Public spaces are part of the tourism product
Perry County Park shows how closely recreation and local quality of life are being tied together. The park includes a walking track, skateboard park, basketball courts, five picnic shelters, baseball and softball fields, a stage area for concerts, an outdoor pool, putt-putt golf, tennis courts, a boat ramp, a horse park, and a playground. That is not a single-purpose park. It is a multi-use public space that can support both local families and visitors looking for a day outdoors.
The county also highlights Buckhorn Lake State Resort Park and Carr Creek Lake in its quick links, reinforcing that water access and outdoor recreation are central to the county’s public image. Buckhorn Lake State Resort Park is one of the clearest examples of how state and local assets can reinforce the same story: Perry County as a place for recreation, not just passage.
Taken together, the trail-town designation, the recurring events, the county park system, and the state resort park create a tourism framework that is broad enough to catch different kinds of visitors. Some will come for hiking or ATV access. Others will come for Black Gold Festival, Oktoberfest, or the holiday event in December. The county’s bet is that all of them can be directed toward the same local businesses once they arrive.

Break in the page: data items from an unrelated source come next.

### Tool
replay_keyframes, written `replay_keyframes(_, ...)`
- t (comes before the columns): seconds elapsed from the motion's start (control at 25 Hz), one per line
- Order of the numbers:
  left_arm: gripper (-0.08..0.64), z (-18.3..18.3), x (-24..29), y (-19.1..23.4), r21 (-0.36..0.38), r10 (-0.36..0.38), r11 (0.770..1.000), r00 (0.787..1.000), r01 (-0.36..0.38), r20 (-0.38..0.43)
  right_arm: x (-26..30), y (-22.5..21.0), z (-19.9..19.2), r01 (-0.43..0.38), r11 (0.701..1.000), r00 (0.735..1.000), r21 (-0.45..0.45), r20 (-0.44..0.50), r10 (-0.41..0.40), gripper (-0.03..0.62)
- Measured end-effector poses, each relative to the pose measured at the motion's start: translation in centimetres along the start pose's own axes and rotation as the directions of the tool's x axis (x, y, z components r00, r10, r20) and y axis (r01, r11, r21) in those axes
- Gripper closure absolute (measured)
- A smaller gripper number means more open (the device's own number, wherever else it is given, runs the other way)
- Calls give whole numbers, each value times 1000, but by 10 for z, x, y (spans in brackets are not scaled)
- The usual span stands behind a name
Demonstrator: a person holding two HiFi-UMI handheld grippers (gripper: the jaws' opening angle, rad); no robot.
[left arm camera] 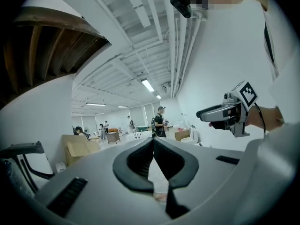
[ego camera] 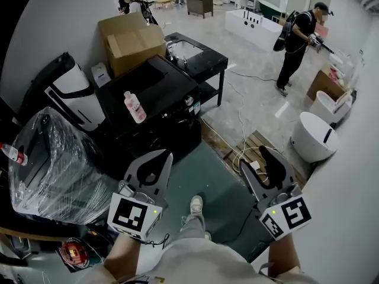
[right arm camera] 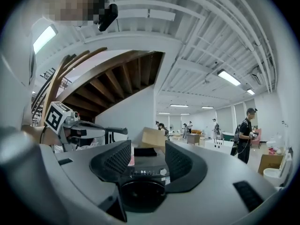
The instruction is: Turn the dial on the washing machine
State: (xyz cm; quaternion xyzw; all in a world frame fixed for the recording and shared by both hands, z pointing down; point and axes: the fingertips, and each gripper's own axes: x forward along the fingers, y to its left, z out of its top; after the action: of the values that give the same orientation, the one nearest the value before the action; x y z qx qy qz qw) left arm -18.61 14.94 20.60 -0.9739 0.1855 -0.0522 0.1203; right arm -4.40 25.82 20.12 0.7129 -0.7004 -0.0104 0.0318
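The black washing machine (ego camera: pixel 151 93) stands ahead and to the left, with a pink-capped bottle (ego camera: pixel 135 107) on its top. In the right gripper view its front (right arm camera: pixel 143 193) shows between my jaws, some way off, with a lit display and a small silver dial (right arm camera: pixel 162 172) on the panel. My right gripper (right arm camera: pixel 147 144) is open and holds nothing; in the head view it (ego camera: pixel 263 157) hovers over the floor right of the machine. My left gripper (ego camera: pixel 161 156) is shut and empty, its tips meeting in its own view (left arm camera: pixel 153 140).
A cardboard box (ego camera: pixel 130 40) and a black sink table (ego camera: pixel 198 58) stand behind the machine. A plastic-wrapped appliance (ego camera: pixel 53 164) is at the left. Cables (ego camera: pixel 240 152) lie on the floor, white toilets (ego camera: pixel 314 138) at the right. A person (ego camera: pixel 296 46) stands far off.
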Motion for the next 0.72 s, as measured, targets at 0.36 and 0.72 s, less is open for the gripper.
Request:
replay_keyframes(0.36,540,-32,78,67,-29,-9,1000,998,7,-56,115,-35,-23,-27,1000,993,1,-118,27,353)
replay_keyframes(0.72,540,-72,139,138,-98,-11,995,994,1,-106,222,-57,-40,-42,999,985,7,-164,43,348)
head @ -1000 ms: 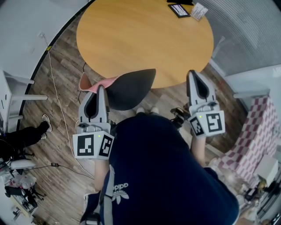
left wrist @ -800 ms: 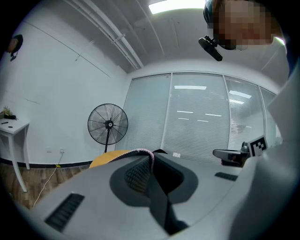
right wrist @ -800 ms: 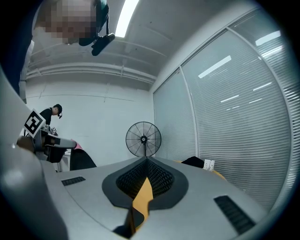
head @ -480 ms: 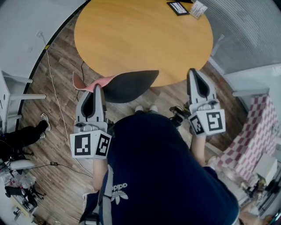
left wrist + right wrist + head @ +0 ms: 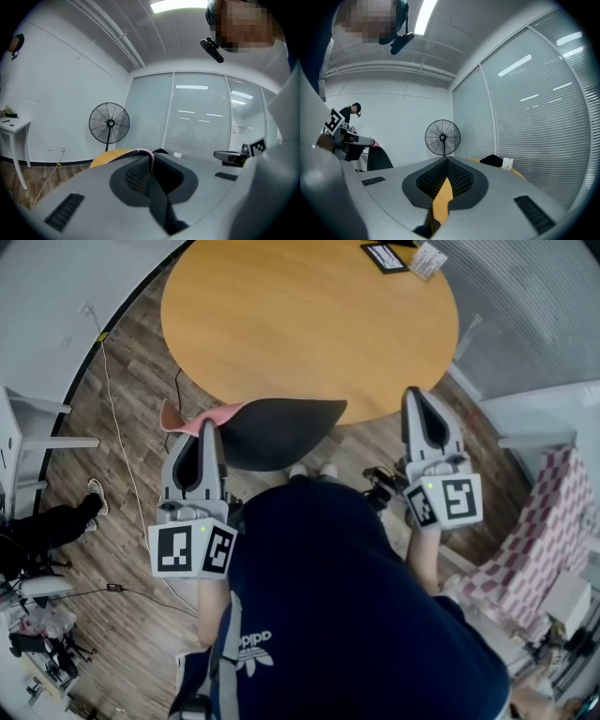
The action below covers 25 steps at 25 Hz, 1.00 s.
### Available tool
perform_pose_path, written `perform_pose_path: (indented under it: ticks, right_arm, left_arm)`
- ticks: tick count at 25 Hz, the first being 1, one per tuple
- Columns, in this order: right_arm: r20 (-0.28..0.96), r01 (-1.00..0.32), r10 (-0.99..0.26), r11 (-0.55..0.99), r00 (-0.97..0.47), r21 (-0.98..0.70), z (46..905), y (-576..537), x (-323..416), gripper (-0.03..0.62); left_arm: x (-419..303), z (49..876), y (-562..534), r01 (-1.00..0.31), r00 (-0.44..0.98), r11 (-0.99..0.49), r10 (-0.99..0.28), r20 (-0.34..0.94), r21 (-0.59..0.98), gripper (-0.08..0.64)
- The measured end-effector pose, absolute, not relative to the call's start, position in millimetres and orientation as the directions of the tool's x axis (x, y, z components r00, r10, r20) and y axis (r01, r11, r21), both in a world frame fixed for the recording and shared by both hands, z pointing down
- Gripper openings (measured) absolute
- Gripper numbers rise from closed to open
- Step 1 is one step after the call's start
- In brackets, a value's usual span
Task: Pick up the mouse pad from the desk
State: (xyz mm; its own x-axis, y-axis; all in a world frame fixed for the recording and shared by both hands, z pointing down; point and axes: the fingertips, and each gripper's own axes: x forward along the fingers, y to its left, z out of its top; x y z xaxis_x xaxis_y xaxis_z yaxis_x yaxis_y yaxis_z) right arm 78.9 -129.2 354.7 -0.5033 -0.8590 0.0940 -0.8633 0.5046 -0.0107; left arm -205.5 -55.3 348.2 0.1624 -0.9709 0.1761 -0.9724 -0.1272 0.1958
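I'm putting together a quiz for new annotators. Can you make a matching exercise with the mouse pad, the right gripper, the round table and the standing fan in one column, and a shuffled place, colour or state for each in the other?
Things:
1. mouse pad
2. right gripper
3. round table
4. standing fan

Descriptions:
A. orange-brown top
B. nothing between its jaws
C. behind the table, near the glass partition
D. pinched in the left gripper, beyond the table's near edge

Pairs: 1-D, 2-B, 3-A, 4-C
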Motion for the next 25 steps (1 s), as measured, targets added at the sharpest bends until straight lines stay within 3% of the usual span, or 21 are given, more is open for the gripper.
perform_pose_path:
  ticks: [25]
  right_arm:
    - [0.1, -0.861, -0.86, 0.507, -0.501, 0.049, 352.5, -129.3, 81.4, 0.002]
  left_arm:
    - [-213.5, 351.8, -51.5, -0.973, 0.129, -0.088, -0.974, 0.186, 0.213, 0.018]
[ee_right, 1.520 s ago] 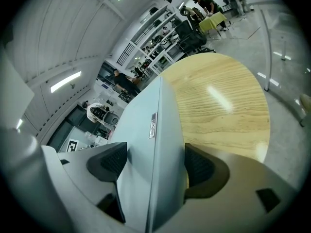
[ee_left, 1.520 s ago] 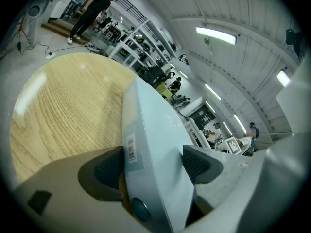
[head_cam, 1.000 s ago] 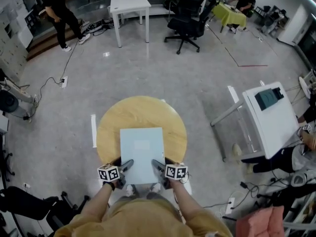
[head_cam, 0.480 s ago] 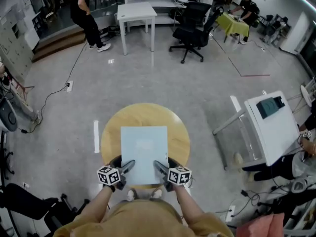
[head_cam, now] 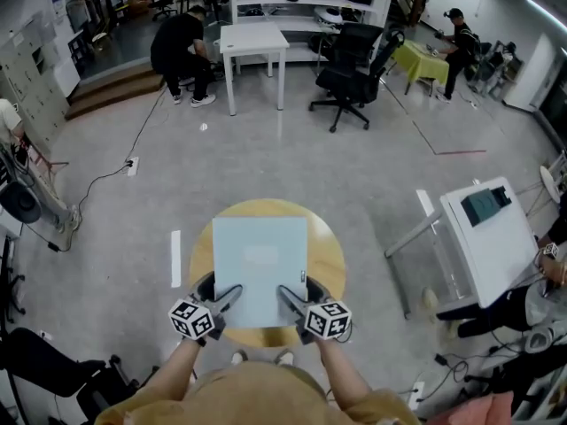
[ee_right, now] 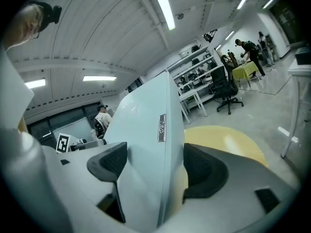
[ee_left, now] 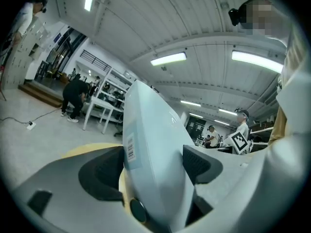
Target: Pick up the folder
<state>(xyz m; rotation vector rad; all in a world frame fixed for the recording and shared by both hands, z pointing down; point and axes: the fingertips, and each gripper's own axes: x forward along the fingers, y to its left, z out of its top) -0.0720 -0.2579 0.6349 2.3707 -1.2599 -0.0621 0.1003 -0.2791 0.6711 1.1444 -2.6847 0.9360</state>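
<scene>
My left gripper [head_cam: 227,299] and right gripper [head_cam: 289,298] each clamp the folder [head_cam: 260,264] by its near edge, above the round table [head_cam: 326,257]. Office chair [head_cam: 356,58] and white desk [head_cam: 254,39] stand well apart, behind.

I see the folder [head_cam: 259,268] over the round table [head_cam: 323,255] straight in front of me. My left gripper [head_cam: 227,298] clamps its near left corner and my right gripper [head_cam: 289,298] its near right corner, side by side. Far behind the table stands a desk [head_cam: 254,41], with a person [head_cam: 182,47] to its left and an office chair [head_cam: 354,65] to its right. A cabinet [head_cam: 492,237] stands well off to my right.
</scene>
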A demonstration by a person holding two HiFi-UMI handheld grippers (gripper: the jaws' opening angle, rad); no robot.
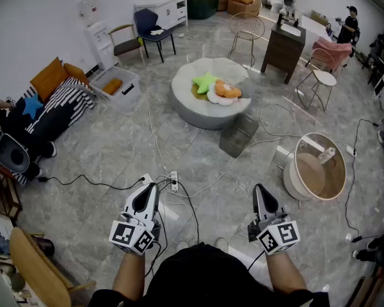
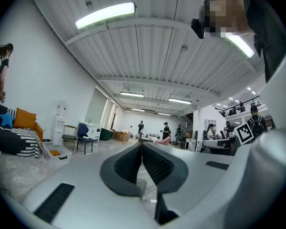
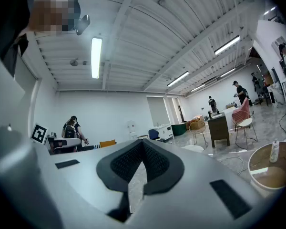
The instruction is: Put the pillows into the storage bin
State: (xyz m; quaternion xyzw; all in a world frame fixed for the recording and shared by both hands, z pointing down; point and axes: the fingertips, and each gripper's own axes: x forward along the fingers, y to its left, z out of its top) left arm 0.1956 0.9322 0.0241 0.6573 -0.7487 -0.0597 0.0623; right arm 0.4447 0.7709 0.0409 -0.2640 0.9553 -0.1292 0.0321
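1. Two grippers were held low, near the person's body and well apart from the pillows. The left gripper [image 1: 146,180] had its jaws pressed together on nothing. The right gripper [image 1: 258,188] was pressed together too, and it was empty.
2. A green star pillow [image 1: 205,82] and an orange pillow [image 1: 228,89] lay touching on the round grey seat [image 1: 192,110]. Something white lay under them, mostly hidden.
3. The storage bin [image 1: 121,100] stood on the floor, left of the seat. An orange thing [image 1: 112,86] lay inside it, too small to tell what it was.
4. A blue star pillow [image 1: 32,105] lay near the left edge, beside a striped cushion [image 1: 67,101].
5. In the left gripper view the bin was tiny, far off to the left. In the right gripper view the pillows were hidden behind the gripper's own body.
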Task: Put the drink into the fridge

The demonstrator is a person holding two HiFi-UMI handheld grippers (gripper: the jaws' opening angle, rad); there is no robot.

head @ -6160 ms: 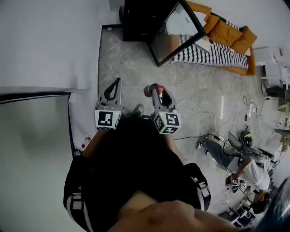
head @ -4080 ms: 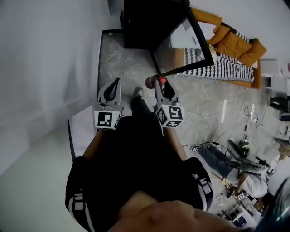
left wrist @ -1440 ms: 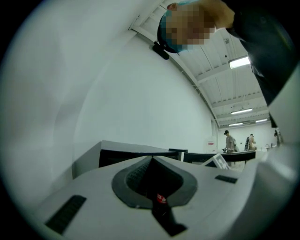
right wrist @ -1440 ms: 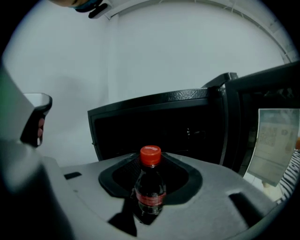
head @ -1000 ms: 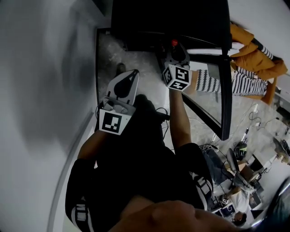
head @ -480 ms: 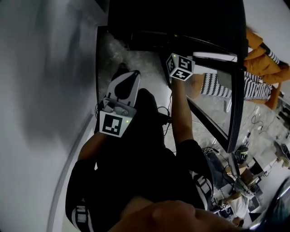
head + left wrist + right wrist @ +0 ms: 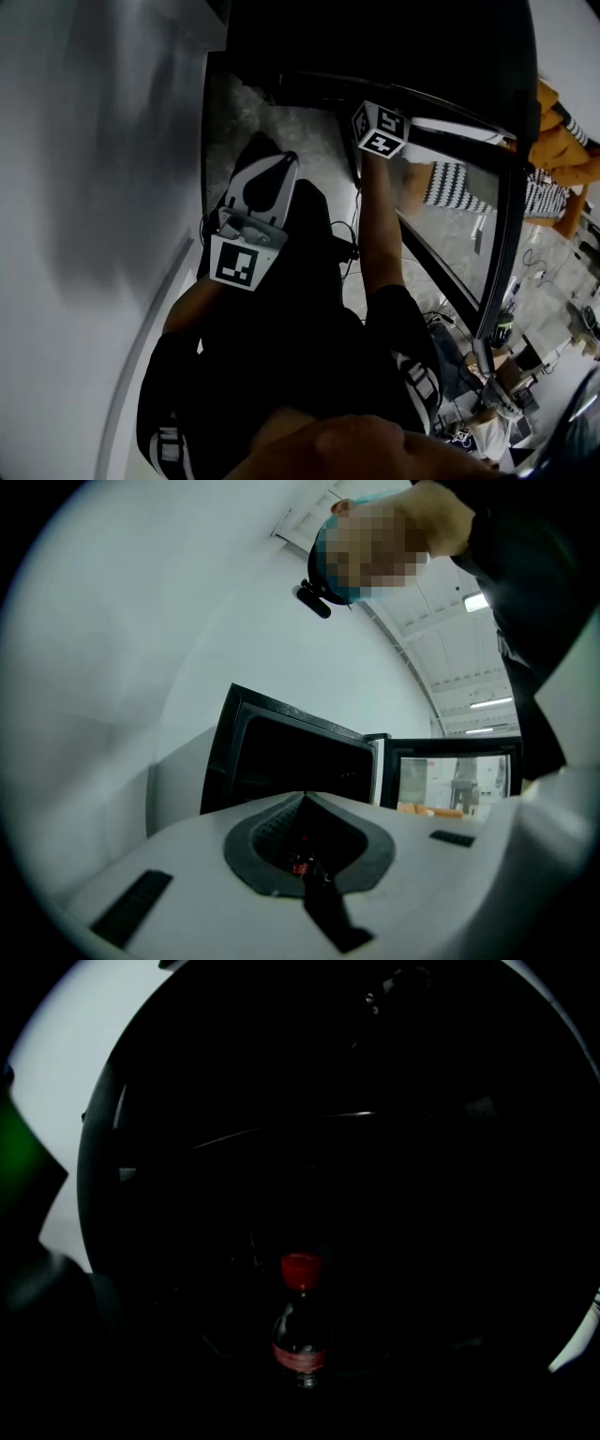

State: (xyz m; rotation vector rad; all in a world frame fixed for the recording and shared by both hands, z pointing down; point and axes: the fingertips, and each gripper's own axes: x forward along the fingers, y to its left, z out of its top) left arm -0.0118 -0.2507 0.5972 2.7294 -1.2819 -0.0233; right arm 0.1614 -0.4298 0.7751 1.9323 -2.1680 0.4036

The real test is whether the traffic stays in Perry County
Perry County’s tourism message is strongest when it links outdoor access to downtown Hazard and nearby communities instead of treating trails as a stand-alone amenity. That is where the economic logic lives. The county wants visitors to move from the North Fork, the trail system, or a state park into a meal, a room, a tank of gas, or a stop at a local shop.
That is also why the county’s branding matters beyond the brochure language. The “Heart of Adventure Tourism” pitch is really a local development strategy dressed as an invitation. If the trails, events, and parks keep producing visible business in Hazard, Vicco, Buckhorn, Chavies, and Cornettsville, then the county’s tourism model will have a measurable payoff. If not, it remains a slogan. For now, Perry County is investing heavily in the version of the story where outdoor recreation and local spending rise together.
This article was produced by Prism’s automated news system from verified source data, official records, and press releases, then run through automated quality and moderation checks before publishing. The system is built and supervised by the people who set the standards it runs under. Read our full AI policy.